REQUIRED WORK
Retype all of the data without changing a single word.
━━ SUPPLIED MATERIAL ━━
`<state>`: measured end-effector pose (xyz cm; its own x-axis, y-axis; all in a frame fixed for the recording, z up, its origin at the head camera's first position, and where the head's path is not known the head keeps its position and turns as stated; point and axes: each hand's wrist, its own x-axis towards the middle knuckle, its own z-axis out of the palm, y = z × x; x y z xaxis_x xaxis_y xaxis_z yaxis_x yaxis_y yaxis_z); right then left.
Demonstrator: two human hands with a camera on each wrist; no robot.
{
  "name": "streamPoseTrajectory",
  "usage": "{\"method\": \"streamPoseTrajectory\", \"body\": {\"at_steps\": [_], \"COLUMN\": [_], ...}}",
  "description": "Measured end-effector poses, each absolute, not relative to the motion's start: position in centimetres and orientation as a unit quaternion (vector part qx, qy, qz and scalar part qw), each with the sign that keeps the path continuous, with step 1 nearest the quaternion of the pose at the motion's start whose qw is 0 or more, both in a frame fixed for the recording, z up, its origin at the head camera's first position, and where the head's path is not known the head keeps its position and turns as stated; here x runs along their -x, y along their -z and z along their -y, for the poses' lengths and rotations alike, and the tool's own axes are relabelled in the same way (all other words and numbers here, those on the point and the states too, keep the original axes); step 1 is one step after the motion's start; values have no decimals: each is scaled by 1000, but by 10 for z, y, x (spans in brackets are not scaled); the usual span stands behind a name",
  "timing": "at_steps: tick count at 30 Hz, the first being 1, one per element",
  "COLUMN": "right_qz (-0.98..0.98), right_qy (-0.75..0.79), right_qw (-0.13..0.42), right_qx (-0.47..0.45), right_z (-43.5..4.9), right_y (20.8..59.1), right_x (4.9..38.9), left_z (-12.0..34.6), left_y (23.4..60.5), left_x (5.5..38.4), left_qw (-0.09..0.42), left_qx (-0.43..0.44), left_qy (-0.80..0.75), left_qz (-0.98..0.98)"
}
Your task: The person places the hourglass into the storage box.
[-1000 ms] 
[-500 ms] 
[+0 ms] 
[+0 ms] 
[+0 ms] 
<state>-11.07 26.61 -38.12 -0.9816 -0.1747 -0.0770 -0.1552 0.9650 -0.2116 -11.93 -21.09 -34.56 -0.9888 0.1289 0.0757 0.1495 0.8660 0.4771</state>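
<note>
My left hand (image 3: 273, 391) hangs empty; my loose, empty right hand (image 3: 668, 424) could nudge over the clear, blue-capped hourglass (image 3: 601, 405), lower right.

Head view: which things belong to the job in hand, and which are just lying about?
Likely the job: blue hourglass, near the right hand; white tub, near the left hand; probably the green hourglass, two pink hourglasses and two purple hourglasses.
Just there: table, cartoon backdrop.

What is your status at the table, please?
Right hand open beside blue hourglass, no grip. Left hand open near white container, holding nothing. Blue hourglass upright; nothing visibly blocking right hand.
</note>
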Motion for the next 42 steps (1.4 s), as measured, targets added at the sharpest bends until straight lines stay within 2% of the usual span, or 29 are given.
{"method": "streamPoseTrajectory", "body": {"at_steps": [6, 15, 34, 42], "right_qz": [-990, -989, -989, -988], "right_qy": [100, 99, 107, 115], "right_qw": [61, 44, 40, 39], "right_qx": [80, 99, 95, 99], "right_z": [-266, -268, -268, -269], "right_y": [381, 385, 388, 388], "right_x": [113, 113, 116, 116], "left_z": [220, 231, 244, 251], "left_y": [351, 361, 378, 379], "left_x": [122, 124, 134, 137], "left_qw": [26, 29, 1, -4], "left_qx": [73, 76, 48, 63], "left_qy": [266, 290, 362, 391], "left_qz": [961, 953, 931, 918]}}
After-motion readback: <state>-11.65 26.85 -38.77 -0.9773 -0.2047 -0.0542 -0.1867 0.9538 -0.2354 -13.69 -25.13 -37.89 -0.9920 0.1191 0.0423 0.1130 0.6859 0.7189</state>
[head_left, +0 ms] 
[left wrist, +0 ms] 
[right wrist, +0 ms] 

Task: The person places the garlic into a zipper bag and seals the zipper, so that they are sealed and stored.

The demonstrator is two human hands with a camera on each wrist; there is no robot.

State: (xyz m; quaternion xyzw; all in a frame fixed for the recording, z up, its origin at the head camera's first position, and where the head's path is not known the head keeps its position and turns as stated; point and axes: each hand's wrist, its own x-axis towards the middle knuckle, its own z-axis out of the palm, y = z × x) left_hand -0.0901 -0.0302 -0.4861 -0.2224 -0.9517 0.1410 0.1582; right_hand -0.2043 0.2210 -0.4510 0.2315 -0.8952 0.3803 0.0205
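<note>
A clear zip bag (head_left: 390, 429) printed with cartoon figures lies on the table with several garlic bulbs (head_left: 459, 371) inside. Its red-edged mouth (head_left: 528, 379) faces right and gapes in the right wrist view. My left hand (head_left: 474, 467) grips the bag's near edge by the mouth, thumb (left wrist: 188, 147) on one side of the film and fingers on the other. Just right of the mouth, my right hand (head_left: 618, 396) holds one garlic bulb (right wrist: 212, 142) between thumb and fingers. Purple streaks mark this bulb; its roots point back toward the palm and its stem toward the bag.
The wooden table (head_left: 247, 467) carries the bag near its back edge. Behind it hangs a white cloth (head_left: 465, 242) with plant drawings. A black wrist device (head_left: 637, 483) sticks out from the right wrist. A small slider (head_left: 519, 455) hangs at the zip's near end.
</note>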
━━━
PROBLEM SOLUTION
`<state>`: measured end-effector pose (xyz cm; its own x-axis, y-axis; all in a frame fixed for the recording, z up, its origin at the head camera's first position, and where the head's path is not known the head keeps its position and turns as stated; point and axes: each hand's wrist, its own x-axis towards the middle knuckle, its own z-axis out of the palm, y = z × x; x y z xaxis_x xaxis_y xaxis_z yaxis_x yaxis_y yaxis_z); right then left.
Demonstrator: two human hands with a camera on each wrist; no robot.
{
  "name": "streamPoseTrajectory",
  "usage": "{\"method\": \"streamPoseTrajectory\", \"body\": {\"at_steps\": [_], \"COLUMN\": [_], ...}}",
  "description": "Measured end-effector poses, each absolute, not relative to the motion's start: position in centimetres and orientation as a unit quaternion (vector part qx, qy, qz and scalar part qw), each with the sign that keeps the path continuous, with step 1 nearest the quaternion of the pose at the motion's start whose qw is 0 or more, both in a frame fixed for the recording, z up, its origin at the head camera's first position, and where the head's path is not known the head keeps its position and turns as stated; here x runs along their -x, y along their -z and z along their -y, for the poses' lengths and rotations alike, and the tool's own axes are relabelled in the same way (all other words and numbers here, those on the point and the states too, keep the original axes); step 1 is one step after the motion's start; values have no decimals: each is scaled by 1000, but by 10 for z, y, x (spans in brackets are not scaled); the usual span stands behind a name",
  "timing": "at_steps: tick count at 30 Hz, the first being 1, one per element",
  "COLUMN": "right_qz (-0.98..0.98), right_qy (-0.75..0.79), right_qw (-0.13..0.42), right_qx (-0.47..0.45), right_z (-43.5..4.9), right_y (20.8..59.1), right_x (4.9..38.9), left_z (-12.0..34.6), left_y (23.4..60.5), left_x (5.5..38.4), left_qw (-0.09..0.42), left_qx (-0.43..0.44), left_qy (-0.80..0.75), left_qz (-0.98..0.98)"
}
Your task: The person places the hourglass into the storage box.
[-1000 ms] 
[-500 ms] 
[+0 ms] 
[+0 ms] 
[+0 ms] 
<state>-11.07 26.61 -38.12 -0.9816 -0.1747 -0.0770 -0.1552 0.9650 -0.2116 -11.93 -21.09 -34.56 -0.9888 0.1289 0.0757 0.1495 0.8660 0.4771</state>
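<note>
My left hand (image 3: 273, 391) hangs empty; my loose, empty right hand (image 3: 668, 424) could nudge over the clear, blue-capped hourglass (image 3: 601, 405), lower right.

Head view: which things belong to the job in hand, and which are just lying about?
Likely the job: blue hourglass, near the right hand; white tub, near the left hand; probably the green hourglass, two pink hourglasses and two purple hourglasses.
Just there: table, cartoon backdrop.

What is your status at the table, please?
Right hand open beside blue hourglass, no grip. Left hand open near white container, holding nothing. Blue hourglass upright; nothing visibly blocking right hand.
</note>
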Motion for the next 42 steps (1.4 s), as measured, targets added at the sharpest bends until straight lines stay within 2% of the usual span, or 29 are given.
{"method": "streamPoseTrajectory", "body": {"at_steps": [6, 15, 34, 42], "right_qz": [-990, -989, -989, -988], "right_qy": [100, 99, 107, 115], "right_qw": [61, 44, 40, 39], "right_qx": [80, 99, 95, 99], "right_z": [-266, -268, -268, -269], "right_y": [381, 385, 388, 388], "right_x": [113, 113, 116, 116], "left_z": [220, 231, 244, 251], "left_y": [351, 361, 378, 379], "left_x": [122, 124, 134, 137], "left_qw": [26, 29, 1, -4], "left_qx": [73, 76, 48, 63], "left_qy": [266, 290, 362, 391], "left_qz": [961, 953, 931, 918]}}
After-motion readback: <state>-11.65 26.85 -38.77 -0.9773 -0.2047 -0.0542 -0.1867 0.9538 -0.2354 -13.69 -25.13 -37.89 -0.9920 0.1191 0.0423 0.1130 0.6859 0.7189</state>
[head_left, +0 ms] 
[left wrist, +0 ms] 
[right wrist, +0 ms] 

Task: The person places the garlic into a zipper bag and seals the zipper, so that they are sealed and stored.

The demonstrator is two human hands with a camera on each wrist; there is no robot.

State: (xyz m; quaternion xyzw; all in a frame fixed for the recording, z up, its origin at the head camera's first position, and where the head's path is not known the head keeps its position and turns as stated; point and axes: each hand's wrist, its own x-axis towards the middle knuckle, its own z-axis out of the palm, y = z × x) left_hand -0.0901 -0.0302 -0.4861 -0.2224 -0.9517 0.1410 0.1582; right_hand -0.2043 0.2210 -0.4510 0.2315 -0.8952 0.3803 0.0205
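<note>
A clear zip bag (head_left: 390, 429) printed with cartoon figures lies on the table with several garlic bulbs (head_left: 459, 371) inside. Its red-edged mouth (head_left: 528, 379) faces right and gapes in the right wrist view. My left hand (head_left: 474, 467) grips the bag's near edge by the mouth, thumb (left wrist: 188, 147) on one side of the film and fingers on the other. Just right of the mouth, my right hand (head_left: 618, 396) holds one garlic bulb (right wrist: 212, 142) between thumb and fingers. Purple streaks mark this bulb; its roots point back toward the palm and its stem toward the bag.
The wooden table (head_left: 247, 467) carries the bag near its back edge. Behind it hangs a white cloth (head_left: 465, 242) with plant drawings. A black wrist device (head_left: 637, 483) sticks out from the right wrist. A small slider (head_left: 519, 455) hangs at the zip's near end.
</note>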

With this, the exercise has been completed.